> **Material for this exercise**:
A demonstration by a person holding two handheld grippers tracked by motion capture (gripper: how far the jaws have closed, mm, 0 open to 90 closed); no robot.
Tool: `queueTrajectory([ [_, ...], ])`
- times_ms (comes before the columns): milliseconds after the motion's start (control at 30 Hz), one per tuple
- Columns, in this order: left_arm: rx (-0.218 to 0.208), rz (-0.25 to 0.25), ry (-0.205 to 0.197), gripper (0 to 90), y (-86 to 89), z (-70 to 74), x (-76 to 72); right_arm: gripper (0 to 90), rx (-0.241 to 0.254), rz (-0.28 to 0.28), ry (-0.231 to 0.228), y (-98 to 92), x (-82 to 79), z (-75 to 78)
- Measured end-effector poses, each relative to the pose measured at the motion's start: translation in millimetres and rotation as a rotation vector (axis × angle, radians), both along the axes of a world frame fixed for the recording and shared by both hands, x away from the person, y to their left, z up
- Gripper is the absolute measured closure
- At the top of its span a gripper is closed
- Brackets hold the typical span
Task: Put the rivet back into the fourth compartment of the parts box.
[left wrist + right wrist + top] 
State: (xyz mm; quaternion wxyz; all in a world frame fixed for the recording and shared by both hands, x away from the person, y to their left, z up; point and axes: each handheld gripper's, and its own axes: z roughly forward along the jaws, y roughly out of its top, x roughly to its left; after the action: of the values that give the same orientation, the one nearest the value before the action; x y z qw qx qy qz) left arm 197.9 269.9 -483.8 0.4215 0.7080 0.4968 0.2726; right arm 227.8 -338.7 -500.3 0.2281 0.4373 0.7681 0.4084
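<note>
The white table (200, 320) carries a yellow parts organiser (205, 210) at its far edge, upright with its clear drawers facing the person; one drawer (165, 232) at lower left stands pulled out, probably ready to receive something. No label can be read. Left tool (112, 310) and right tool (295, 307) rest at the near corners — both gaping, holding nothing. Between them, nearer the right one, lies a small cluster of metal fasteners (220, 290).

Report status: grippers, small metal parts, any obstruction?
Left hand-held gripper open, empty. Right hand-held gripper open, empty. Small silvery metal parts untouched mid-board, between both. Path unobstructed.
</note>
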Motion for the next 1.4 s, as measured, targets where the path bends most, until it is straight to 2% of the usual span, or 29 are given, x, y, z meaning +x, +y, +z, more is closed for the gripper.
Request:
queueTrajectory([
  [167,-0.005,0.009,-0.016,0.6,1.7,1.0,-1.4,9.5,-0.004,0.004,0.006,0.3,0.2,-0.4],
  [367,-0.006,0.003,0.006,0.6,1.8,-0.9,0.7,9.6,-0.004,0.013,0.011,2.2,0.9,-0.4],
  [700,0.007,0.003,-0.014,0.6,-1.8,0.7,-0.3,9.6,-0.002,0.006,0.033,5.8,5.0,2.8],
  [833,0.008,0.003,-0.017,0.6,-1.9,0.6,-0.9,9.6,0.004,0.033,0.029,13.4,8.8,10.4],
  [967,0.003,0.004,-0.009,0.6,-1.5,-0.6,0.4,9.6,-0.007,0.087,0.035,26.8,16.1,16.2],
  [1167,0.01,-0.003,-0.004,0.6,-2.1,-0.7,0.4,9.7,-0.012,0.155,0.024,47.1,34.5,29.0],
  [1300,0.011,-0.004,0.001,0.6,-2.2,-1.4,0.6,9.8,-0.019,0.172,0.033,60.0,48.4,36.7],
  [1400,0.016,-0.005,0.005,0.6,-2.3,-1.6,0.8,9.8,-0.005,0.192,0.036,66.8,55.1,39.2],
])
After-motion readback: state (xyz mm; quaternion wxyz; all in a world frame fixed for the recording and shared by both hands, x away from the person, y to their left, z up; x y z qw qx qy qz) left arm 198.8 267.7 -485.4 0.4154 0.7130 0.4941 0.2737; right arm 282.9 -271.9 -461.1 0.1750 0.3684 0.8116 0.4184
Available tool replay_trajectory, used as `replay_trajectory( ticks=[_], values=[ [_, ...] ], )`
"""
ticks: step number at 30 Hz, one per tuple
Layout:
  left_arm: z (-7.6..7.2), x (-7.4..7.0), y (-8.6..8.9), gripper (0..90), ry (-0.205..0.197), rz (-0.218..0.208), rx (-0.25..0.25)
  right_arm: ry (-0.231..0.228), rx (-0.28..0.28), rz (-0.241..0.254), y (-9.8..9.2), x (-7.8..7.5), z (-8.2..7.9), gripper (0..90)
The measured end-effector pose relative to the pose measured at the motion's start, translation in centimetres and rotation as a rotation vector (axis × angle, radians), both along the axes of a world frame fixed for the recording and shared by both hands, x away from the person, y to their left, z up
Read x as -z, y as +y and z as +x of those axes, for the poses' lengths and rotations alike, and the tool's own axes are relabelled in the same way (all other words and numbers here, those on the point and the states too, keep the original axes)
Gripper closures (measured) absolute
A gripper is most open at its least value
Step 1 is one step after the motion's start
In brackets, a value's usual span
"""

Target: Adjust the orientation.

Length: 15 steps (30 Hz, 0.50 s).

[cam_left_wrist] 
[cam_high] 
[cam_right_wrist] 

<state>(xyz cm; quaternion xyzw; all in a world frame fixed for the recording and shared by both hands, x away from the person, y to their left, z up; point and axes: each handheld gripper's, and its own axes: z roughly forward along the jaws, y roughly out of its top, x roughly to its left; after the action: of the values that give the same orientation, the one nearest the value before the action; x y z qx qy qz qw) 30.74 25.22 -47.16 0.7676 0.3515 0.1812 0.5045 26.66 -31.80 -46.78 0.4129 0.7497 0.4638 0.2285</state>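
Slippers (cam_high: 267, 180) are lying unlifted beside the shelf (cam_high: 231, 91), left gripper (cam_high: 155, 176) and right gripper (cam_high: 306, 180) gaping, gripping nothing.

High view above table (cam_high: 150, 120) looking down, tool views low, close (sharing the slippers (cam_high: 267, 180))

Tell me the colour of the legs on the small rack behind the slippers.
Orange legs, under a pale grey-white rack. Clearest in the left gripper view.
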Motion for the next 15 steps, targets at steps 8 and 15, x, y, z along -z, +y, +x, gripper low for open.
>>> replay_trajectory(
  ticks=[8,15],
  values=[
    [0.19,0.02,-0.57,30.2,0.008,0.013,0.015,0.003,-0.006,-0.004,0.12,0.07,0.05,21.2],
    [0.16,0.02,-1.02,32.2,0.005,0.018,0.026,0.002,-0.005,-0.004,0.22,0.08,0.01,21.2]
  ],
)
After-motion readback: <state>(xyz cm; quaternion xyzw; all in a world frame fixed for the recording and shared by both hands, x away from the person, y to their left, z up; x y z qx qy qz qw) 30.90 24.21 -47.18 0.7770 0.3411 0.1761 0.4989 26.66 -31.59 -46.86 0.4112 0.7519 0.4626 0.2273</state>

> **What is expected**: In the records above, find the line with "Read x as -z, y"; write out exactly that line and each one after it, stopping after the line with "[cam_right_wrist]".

> **Result of the task**:
Read x as -z, y as +y and z as +x of those axes, for the poses' lengths and rotations alike, and the tool's own axes are relabelled in the same way (all other words and numbers here, those on the point and the states too, keep the original axes)
Gripper closures (measured) absolute
A gripper is most open at its least value
Step 1 is one step after the motion's start
In brackets, a value's usual span
"""

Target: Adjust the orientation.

Length: 15 steps (30 Hz, 0.50 s).

[cam_left_wrist] 
[cam_high] 
[cam_right_wrist] 

The required output has been supplied.